-- Activity --
Copy each line of the following data that contains "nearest".

-- Supplied data --
----------------------------------------
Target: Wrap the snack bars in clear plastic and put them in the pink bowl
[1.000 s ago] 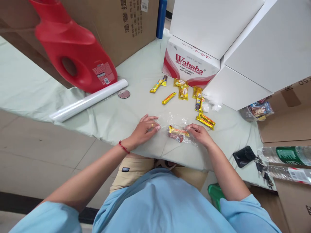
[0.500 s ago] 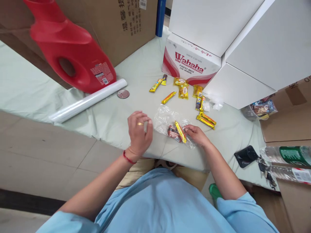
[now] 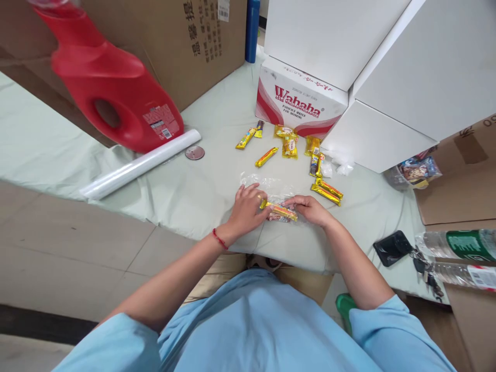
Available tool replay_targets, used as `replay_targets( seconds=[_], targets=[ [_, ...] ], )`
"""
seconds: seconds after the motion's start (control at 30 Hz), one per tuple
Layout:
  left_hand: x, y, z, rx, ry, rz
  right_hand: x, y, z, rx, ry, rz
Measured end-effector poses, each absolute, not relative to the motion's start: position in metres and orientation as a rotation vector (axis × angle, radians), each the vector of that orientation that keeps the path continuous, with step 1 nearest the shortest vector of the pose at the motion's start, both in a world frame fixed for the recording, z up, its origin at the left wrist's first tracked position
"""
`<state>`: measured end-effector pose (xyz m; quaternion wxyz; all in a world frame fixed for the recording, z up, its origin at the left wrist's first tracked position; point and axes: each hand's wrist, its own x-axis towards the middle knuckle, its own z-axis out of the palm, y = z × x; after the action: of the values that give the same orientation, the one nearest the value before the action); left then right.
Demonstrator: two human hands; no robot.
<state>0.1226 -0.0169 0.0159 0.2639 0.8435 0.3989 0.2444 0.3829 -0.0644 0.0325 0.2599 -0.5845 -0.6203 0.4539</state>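
Observation:
A yellow-wrapped snack bar (image 3: 282, 210) lies across a dark red-brown packet (image 3: 276, 218), mostly covered, on a crumpled sheet of clear plastic film (image 3: 277, 186). At the bar's left end, my left hand (image 3: 250, 208) is closed, thumb and fingers gripping the yellow wrapper. My right hand (image 3: 310, 209) pinches the film by the bar's right end; its fingertips partly hide the bar. Beyond my hands lie a single yellow bar (image 3: 266, 157), two yellow bars (image 3: 326, 194) side by side to the right, and several small yellow-wrapped snacks (image 3: 289, 146).
A white roll (image 3: 143, 164) and a round metal disc (image 3: 194, 152) lie left, before a red jug (image 3: 127, 98). A Wahaba-type carton (image 3: 300, 98) and white boxes (image 3: 395, 134) stand behind. Right are a black phone (image 3: 392, 248), keys (image 3: 426, 274) and plastic bottles (image 3: 457, 245).
My left hand has moved right and down onto the bar, taking hold of its left end. The bar has turned from steeply slanted to nearly level. My right hand stays by its right end.

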Motion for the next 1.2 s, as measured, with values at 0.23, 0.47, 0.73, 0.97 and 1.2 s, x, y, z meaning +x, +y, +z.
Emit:
replay_targets(
  seconds=[0.23,0.47,0.73,0.97,1.2],
  targets=[
    [0.117,-0.013,0.015,2.082,1.035,0.595,0.373,-0.046,0.043,-1.580,-1.626,1.378],
    [0.122,-0.003,0.016,2.093,1.309,0.461,0.358,-0.029,0.045,-1.984,-1.814,1.150],
    [0.105,-0.037,0.055,2.377,1.468,1.473,0.333,-0.034,0.048,-2.436,-2.217,0.393],
    [0.143,-0.094,0.037,2.720,1.005,0.977,0.327,-0.036,0.050,-2.487,-2.180,0.405],
    [0.140,-0.072,-0.006,2.769,1.011,0.944,0.369,-0.042,0.048,-2.429,-2.021,0.435]
  ],
)
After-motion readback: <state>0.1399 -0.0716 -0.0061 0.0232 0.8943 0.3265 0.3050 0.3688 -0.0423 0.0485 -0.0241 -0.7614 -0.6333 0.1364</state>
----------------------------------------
-- Output of the exercise --
Measured end-effector poses, each absolute, not relative to the motion's start: position in metres and orientation as a rotation vector (axis × angle, radians), each the vector of that orientation that keeps the path continuous, with step 1 nearest the shortest vector of the pose at the motion's start, both in a world frame fixed for the recording, z up, its origin at the left wrist's first tracked position
`<state>`: measured end-effector pose (xyz m; quaternion wxyz; all in a world frame fixed for the recording, z up, its origin at the left wrist's first tracked position; point and axes: each hand's wrist, its own x-axis towards the middle knuckle, its own z-axis out of the palm, y = z × x; after the action: of the values that give the same orientation, the one nearest the value before the action); left then right.

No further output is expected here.